● WHAT YOU HAVE TO DO: Set each line of the material below down word for word, from the first through the line that holds "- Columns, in", but not the pictures.
= = =
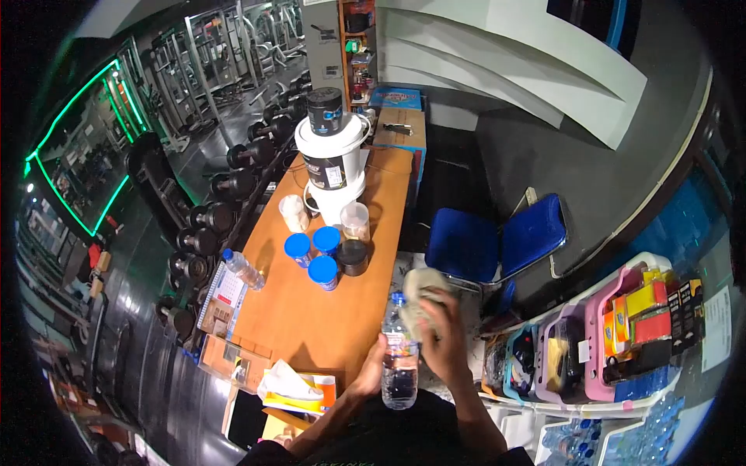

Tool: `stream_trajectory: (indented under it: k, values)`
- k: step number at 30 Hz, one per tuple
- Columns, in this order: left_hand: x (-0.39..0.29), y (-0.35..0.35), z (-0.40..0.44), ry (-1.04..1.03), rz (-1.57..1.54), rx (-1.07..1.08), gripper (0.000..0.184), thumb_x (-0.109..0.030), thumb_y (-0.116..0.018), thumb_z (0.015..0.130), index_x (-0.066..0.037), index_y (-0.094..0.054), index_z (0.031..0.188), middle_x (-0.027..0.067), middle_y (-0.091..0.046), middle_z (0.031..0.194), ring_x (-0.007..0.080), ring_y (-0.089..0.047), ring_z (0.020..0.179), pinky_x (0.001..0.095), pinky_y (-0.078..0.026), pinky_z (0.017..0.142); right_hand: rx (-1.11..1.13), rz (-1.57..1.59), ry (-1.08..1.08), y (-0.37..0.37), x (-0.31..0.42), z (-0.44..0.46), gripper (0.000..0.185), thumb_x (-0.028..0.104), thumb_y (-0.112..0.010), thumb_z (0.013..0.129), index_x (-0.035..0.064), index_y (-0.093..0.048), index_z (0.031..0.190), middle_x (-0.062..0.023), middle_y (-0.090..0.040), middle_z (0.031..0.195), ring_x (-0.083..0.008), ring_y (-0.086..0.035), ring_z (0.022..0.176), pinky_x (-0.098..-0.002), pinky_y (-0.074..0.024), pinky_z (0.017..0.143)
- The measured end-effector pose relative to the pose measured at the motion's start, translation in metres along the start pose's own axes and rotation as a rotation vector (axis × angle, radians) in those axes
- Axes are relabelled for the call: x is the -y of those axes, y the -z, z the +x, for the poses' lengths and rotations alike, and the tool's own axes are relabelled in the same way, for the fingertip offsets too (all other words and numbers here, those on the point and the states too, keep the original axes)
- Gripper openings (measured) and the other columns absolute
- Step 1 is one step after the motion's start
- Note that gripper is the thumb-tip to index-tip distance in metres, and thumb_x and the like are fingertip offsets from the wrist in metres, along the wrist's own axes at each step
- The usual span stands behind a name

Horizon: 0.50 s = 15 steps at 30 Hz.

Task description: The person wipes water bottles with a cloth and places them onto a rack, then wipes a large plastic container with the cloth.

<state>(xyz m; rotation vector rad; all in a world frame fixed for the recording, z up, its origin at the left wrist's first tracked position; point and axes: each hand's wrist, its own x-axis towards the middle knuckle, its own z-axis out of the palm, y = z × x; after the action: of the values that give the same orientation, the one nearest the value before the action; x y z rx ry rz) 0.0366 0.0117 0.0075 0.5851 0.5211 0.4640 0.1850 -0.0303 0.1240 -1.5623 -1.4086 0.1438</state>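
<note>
My left hand [370,374] is wrapped round a clear plastic water bottle [400,369] with a blue cap, held upright in front of my body. In my right hand [446,335] is a bunched beige cloth [422,291], close beside the bottle's neck and cap. Whether the cloth touches the bottle I cannot tell. Just left of the bottle lies the wooden table [342,326]. Several blue-lidded tubs [322,272] and a black-lidded jar [353,258] stand together on it.
White buckets [330,159] are stacked at the table's far end. A second water bottle [242,269] and a tissue box [315,392] sit nearer. A blue chair [462,245] stands right, beyond baskets of goods [590,334]. Dumbbells [208,220] line the left.
</note>
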Motion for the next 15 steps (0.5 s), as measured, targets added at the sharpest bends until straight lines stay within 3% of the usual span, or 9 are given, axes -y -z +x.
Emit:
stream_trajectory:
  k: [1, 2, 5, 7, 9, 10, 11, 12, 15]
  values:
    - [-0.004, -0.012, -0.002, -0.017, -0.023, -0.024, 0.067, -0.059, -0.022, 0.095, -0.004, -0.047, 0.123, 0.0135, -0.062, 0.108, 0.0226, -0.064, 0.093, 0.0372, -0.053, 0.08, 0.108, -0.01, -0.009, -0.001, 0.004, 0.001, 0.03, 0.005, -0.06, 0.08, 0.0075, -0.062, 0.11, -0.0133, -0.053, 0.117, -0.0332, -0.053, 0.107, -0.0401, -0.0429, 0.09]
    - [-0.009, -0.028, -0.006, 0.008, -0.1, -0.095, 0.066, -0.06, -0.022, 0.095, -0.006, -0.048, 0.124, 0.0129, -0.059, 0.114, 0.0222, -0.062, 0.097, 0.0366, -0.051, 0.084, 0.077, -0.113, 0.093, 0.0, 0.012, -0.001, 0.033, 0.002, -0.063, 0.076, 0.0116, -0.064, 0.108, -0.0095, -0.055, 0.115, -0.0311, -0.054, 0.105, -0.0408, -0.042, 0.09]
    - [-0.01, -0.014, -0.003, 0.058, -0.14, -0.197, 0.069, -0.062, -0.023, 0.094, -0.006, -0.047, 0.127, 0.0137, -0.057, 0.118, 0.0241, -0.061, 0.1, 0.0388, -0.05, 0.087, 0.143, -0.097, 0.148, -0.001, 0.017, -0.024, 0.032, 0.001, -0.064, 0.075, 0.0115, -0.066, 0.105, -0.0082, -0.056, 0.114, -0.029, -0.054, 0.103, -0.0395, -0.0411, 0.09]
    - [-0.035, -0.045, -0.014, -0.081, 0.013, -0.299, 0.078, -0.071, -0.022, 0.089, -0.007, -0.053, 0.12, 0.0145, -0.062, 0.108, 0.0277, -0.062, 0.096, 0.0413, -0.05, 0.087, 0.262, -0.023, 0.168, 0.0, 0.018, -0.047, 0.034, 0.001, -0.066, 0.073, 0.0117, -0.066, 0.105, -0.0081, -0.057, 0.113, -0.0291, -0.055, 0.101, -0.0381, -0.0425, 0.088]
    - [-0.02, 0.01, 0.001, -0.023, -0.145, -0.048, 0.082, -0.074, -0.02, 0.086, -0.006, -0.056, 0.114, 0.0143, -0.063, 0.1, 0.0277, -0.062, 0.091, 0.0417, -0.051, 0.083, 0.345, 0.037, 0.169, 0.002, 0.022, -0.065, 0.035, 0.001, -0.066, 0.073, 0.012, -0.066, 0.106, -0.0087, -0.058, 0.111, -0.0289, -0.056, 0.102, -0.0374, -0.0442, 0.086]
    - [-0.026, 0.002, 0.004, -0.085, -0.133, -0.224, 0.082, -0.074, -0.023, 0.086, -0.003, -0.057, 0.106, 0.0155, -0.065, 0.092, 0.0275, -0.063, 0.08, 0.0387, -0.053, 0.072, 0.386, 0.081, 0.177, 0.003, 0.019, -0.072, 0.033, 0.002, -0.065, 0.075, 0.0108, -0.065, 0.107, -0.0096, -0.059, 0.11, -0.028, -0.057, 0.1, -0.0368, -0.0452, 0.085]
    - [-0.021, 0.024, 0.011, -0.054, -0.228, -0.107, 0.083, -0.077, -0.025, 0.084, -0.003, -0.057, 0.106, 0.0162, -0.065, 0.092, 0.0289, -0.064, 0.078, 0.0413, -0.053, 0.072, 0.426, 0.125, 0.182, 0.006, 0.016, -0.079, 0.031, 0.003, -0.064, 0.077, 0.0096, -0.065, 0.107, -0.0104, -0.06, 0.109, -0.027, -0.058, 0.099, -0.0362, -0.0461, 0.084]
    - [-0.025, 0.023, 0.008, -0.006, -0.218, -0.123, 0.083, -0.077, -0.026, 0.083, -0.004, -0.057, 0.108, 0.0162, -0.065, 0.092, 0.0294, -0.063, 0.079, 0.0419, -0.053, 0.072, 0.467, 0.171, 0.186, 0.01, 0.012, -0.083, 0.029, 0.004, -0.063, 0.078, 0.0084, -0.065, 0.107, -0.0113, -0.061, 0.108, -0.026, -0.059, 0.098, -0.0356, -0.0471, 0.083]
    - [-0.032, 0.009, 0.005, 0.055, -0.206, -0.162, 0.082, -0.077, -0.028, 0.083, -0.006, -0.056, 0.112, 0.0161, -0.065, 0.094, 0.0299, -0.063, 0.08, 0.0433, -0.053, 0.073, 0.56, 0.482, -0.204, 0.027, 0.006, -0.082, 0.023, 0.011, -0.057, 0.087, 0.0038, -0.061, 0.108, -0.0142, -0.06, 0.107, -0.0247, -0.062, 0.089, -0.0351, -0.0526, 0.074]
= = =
● SOLUTION FOR THIS PROBLEM:
Tool: `stream_trajectory: (indented under it: k, values)`
- k: step number at 30 Hz, one per tuple
- Columns, in this order: left_hand: x (-0.39..0.29), y (-0.35..0.35), z (-0.40..0.44), ry (-1.04..1.03), rz (-1.57..1.54), rx (-1.07..1.08), gripper (0.000..0.184), thumb_x (-0.109..0.030), thumb_y (-0.116..0.018), thumb_z (0.015..0.130), index_x (-0.066..0.037), index_y (-0.094..0.054), index_z (0.031..0.188), middle_x (-0.027..0.067), middle_y (-0.091..0.046), middle_z (0.031..0.194), ring_x (-0.007..0.080), ring_y (-0.089..0.047), ring_z (0.020..0.179), pinky_x (0.001..0.095), pinky_y (-0.078..0.026), pinky_z (0.017..0.142); right_hand: rx (-1.11..1.13), rz (-1.57..1.59), ry (-1.08..1.08), y (-0.37..0.37), x (-0.31..0.42), z (-0.44..0.46), gripper (0.000..0.185), thumb_x (-0.028..0.104), thumb_y (-0.112..0.010), thumb_z (0.013..0.129), index_x (-0.035..0.064), index_y (-0.093..0.048), index_z (0.031..0.190), middle_x (-0.062..0.023), middle_y (-0.090..0.040), middle_z (0.031..0.195), ring_x (-0.083..0.008), ring_y (-0.086..0.035), ring_z (0.022..0.176), pinky_x (-0.098..-0.002), pinky_y (-0.074..0.024), pinky_z (0.017..0.143)

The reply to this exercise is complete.